I love almost everything about Autumn. It’s endlessly romantic. I love the fallen leaves and the quiet remembering that it always seems to bring up for me. I cherish the smells of wet earth, the leathery claps of football games on Saturday afternoons. I love that somehow the light seems different, more golden, that the tastes are sweeter.
It’s a hard time for me, Autumn; not all of it. There is a lot that I love about it, but it is also the anniversary of my sobriety. I think that sobriety is a celebration for most of the people who I know that are in recovery, and it is for me too, but it also comes with a lot of grief, and maybe that’s true for all of us who are sober. Maybe all of us have that one dark day…
Can I be honest? I’ve never really stopped living that night. It actually never goes away. I have lots of happy moments, but that night is buried definitively in everything that I do. Story sits on my lap and I tell her stories and read her books; I’m madly in love with these moments, and I reflect on how one of my victims was only eighteen years old when he got killed. He had stopped to help someone on the side of the road, and now he never gets to have this moment. This moment was stolen from him. I run on a Sunday morning blazing up and down hills with the cool air filling my lungs to capacity, and feeling just so, so alive in the world, and I wonder about a six month old child whose father had lost his life that night, and I just wonder. I just wonder.
So, it’s always there.
It’s not always bad. It was. It was really bad for quite a long time, but at some point I realized that I just couldn’t wake up crying everyday for the rest of my life. At some point I had to dry my tears and get to work. It sounds odd but it really was almost that clear and concise. It was almost like I woke up in my cell one day and felt like the darkness had lifted and it was time to get going. I started laughing again. That was hard. At first I felt really horrible for just having this ability, the ability to laugh. I felt like I should never really feel good again, like if I could just feel bad enough all of the time, then it would mean that I was a good person, but reason kind of won that argument. I started thinking that I owed it to my victims to laugh. In fact, I owed it to them to laugh a lot! I’m sure that this doesn’t make sense, but I really feel like my laughter is an offering that I give back to my victims.
The other hard thing about Autumn, which thankfully is not hard at all anymore, was that in prison as the days got shorter I got less time out on the yard. That may not seem like much, but it was often just so loud inside, it was just such a constant assault on the ears, and being outside at least helped to dampen the noise that when we were allowed those extra hours during the late spring and summer it was just such an absolute relief.
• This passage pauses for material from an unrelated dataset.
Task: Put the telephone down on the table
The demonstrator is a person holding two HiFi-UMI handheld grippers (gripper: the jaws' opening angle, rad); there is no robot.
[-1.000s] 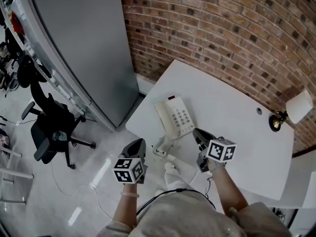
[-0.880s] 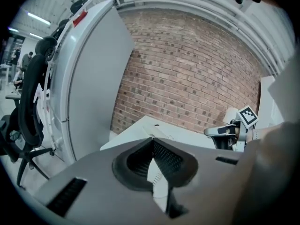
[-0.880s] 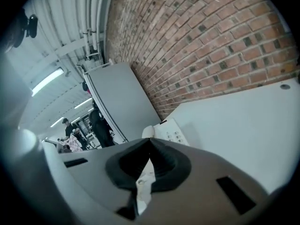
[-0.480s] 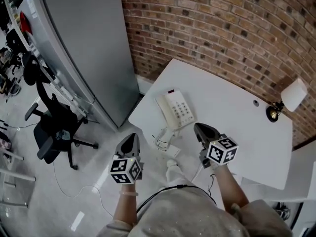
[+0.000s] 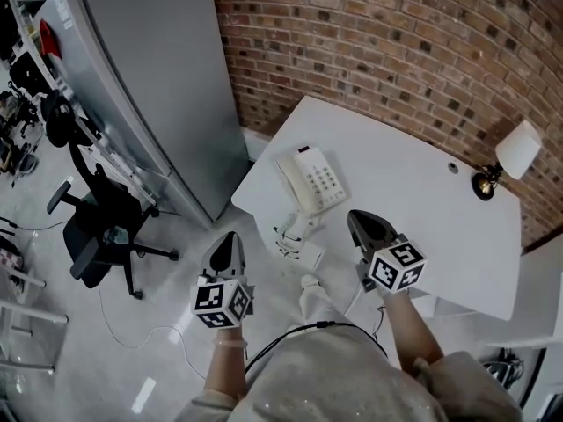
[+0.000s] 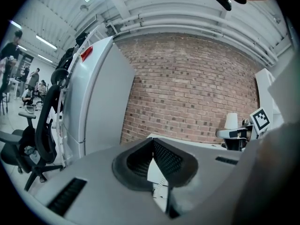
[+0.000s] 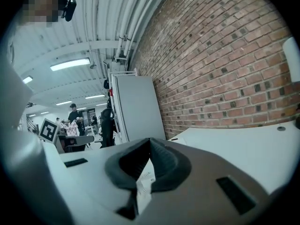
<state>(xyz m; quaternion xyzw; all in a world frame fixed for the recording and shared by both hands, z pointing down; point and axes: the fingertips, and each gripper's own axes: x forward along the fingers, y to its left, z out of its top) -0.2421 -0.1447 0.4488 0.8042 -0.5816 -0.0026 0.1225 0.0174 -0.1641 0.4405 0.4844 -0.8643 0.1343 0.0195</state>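
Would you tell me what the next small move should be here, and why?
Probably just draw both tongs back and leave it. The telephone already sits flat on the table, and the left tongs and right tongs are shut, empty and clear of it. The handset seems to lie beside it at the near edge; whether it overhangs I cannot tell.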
This was how loud it was: At one point I had smuggled in a special set of earplugs. They were the wax kind; that don’t really go into your ear canals but rather, they fit over the outside of them. So, what I would do on a Saturday night would be to put the regular, soft earplugs into my ears. (You could buy those at the canteen for a couple of bucks. The first time I did I swear to you I almost cried with relief. In the county jail these weren’t available and I had taken to stuffing wads of wet newspaper into my ears.) Anyway, I would put the soft kind into my ears and the wax kind on the outside over those and then I had some headphones that I had bought off of someone out on the yard for about twenty bucks (a prison fortune!) that would go over your head, and I would put these on and play the classical station at full-volume in order to drowned out the sound of human voices and clapping and rapping and the slamming of dominoes, and checkers, and cards, and yelling over card games that was a constant background song in my tiny little world. That was how I found relief for just a moment on a Saturday night in prison, and I would lay on my bunk and wonder what the days would be like when they finally did let me go, because really, I had no idea. I had never really been free and sober at the same time, and it scared me a little bit.
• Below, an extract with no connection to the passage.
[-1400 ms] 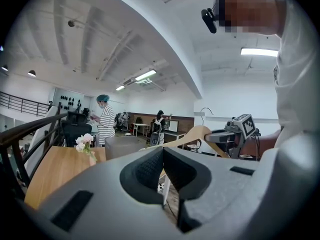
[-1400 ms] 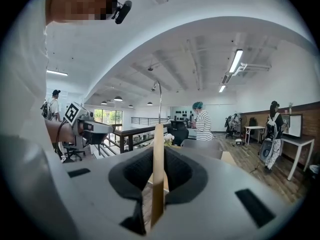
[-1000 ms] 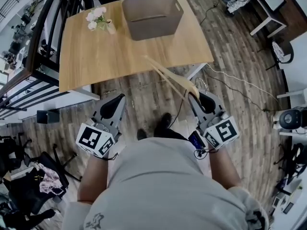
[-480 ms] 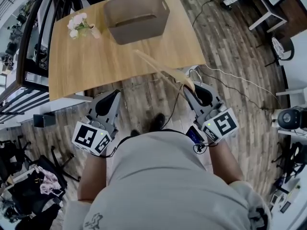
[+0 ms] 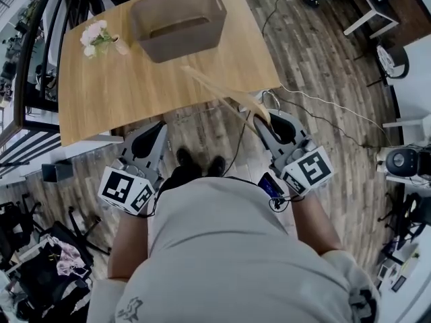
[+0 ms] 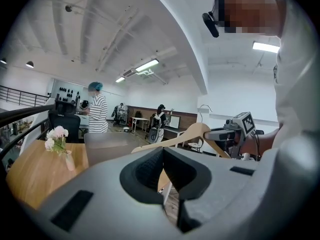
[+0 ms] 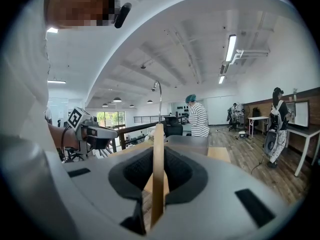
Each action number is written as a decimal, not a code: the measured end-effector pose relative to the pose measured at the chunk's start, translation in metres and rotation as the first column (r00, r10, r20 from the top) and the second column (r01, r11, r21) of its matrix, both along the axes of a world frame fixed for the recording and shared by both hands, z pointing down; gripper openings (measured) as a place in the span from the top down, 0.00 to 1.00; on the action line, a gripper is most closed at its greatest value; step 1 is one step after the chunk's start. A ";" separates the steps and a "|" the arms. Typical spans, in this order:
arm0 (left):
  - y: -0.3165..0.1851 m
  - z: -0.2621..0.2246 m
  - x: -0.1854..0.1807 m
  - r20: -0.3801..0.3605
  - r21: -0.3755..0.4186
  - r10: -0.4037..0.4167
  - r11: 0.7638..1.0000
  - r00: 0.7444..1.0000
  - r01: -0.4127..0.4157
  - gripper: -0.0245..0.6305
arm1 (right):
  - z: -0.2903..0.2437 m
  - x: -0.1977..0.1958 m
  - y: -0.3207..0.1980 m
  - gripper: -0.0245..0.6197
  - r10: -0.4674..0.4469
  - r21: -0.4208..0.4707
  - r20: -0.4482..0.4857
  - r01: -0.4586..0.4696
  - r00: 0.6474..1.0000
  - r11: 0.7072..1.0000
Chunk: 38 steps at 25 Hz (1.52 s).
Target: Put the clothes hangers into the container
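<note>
Right gripper [image 5: 267, 122] pinches the hanger [image 5: 221, 95] edge-on, its far arm jutting over the table [image 5: 128, 96] edge. Left gripper [image 5: 156, 129] is short of the table, with jaws together and empty.

A pale wooden clothes hanger [image 5: 225, 97] is clamped edge-on in the right gripper [image 5: 268, 125], metal hook up. One arm reaches toward ten o'clock over the table [image 5: 101, 93] edge. The grey-brown open-topped container [image 5: 182, 36] stands upright at eleven o'clock beyond it.
</note>
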<state>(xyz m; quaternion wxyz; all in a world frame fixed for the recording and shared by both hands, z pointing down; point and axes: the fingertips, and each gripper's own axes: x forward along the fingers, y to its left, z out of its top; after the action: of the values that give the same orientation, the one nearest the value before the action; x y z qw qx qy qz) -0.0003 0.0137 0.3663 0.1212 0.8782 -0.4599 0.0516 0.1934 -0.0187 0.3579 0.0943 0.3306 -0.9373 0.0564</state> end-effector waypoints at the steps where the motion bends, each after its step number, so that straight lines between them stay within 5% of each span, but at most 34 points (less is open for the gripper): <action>1: -0.004 -0.001 0.000 -0.003 0.003 0.003 1.000 1.000 -0.003 0.95 | 0.000 0.000 -0.002 0.87 0.002 0.000 -0.004 -0.002 1.000 1.000; 10: -0.038 -0.007 -0.025 -0.022 0.027 0.027 0.999 0.999 -0.026 0.95 | -0.007 -0.025 -0.034 0.87 0.030 0.019 -0.020 -0.030 0.999 0.999; 23: -0.073 -0.016 -0.094 -0.020 0.046 0.085 0.995 0.996 -0.084 0.95 | -0.022 -0.116 -0.072 0.87 0.047 0.053 -0.009 -0.046 0.999 0.998; 38: -0.122 -0.004 -0.127 -0.021 0.014 0.005 1.000 1.000 -0.005 0.95 | -0.010 -0.144 -0.147 0.87 -0.017 0.036 -0.047 0.019 0.999 0.999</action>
<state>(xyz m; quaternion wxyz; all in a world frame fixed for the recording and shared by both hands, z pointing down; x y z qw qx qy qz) -0.1276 -0.1079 0.3622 0.1197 0.8807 -0.4567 0.0397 0.0490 -0.1660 0.3476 0.1108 0.3249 -0.9387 0.0309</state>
But today I took Story to a giant “bouncing pillow” and a corn maze and it was loud too. Children were running and laughing and screaming. They were tumbling violently, and their parents were using loud voices to try to keep them from getting hurt. It is really a different kind of noise. I’m not sure why it is, but it is. IF I had to guess, I’d say that I think it’s because there is joy in it, and that was the one thing that you really couldn’t find much of in prison. You could find laughter, but there wasn’t much joy.
I still have moments where I feel ashamed that my life is so good, and calm, and steady these days.
Today when the days get shorter it means that the holidays are upon us. It’s one of my absolute favorite things about being married to Kara, she insists that we embrace the holidays; we revel in them. Our porch will be filled with pumpkins and our house will smell of cider. At Thanksgiving our house will overflow with food and the Thanksgiving Day Parade will certainly be played in the background. Christmas we will sing songs, and drink eggnog, and make Kara’s mother’s manicotti recipe while we watch Miracle on 34th Street and It’s a Wonderful Life. Kara believes in celebration and I believe she’s right.
It all starts happening around October, as the daylight begins to fade, and I start to reflect.
It never goes away. I’ll always regret that horrible night. I’ll always be so sorry that happened. I wish I could take it all away.
But I am thankful.
I am grateful.
I’m thankful for the people in my life.
I’m thankful for the chance to be free again even if I didn’t always deserve it.
I’m thankful that I am sober.
I’m grateful for the quiet.
I’m grateful for the happy noises, grateful for the light.